Why I Outsourced Your Job To India

Well, so maybe it wasn’t your job. But I don’t mind outsourcing overseas. And here’s why. When my husband and I started our first business, we were living in a one-bedroom cinderblock apartment on Brigham Young University campus while he finished up his degree. So our shoestring budget was always more than a little threadbare. When we had the idea about a year later to make a flash-animated online design tool to sell our basketball uniforms, we got a quote from a local company. The Utah company we consulted (which will remain unnamed) quoted us $150,000 to $250,000 to design our tool. At that pricetag, we needed to either give it up or think of a new solution. So we found an Indian design company called ExtremePro (short for “extremely professional”). They created the exact same tool for a grand total of $8,000.

Global outsourcing made it possible for our little fledgling company to compete with the NIKE behemoth in the high school market and not look half bad.
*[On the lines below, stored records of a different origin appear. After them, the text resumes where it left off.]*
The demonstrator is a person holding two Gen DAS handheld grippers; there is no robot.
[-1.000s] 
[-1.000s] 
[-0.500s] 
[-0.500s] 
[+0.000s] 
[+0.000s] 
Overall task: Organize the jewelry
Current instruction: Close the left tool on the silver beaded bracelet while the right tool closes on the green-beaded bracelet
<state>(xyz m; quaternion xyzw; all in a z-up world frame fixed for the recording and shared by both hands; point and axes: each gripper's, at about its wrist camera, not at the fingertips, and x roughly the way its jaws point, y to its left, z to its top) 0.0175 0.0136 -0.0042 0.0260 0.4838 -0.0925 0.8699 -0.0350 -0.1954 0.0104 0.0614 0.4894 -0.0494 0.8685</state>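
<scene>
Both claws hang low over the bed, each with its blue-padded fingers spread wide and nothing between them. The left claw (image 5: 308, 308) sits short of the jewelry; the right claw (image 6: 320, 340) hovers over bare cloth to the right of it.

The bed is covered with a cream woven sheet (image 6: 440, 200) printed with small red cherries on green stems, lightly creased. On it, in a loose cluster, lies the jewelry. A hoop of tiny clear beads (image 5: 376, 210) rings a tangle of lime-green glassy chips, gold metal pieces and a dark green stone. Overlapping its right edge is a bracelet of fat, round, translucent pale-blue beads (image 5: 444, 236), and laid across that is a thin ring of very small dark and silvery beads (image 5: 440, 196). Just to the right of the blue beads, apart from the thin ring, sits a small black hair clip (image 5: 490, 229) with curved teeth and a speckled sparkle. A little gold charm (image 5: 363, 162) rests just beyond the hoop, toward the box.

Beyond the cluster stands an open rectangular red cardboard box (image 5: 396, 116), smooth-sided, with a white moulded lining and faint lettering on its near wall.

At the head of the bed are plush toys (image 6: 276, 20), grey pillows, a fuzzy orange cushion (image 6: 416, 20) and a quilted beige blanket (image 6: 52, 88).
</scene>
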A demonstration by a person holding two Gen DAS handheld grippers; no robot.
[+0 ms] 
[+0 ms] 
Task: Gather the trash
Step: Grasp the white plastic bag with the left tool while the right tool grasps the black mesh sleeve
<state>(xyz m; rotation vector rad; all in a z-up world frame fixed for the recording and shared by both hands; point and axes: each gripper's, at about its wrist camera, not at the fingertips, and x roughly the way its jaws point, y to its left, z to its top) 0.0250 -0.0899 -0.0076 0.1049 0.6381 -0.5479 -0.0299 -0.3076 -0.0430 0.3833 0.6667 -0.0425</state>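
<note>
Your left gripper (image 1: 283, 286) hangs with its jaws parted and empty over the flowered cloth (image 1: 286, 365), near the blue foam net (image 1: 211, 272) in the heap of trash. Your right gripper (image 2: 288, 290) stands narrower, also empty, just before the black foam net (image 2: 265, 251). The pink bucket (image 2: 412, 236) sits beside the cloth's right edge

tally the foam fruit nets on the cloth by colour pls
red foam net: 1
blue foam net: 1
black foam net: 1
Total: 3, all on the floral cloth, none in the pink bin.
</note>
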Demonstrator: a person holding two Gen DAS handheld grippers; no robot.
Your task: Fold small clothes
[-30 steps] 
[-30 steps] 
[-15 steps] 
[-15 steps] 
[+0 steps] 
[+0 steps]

Our Indian design team was responsive, helpful, and friendly. As I got to know them, it gave me a great feeling of satisfaction to know that we were creating jobs for people who really needed them. $8,000 must have fed our friends Sonia and Raj and their team and families for a long time. For all of us, it was more than a business relationship. The weekend that they were working overtime to finish our tool before the deadline, their whole office ordered in from a nearby restaurant. Unfortunately, the food made several of them seriously ill. We sent them flowers in the hospital, and forgot the deadline. From then on, whenever we had a problem or needed a bug ironed out, they were happy to help.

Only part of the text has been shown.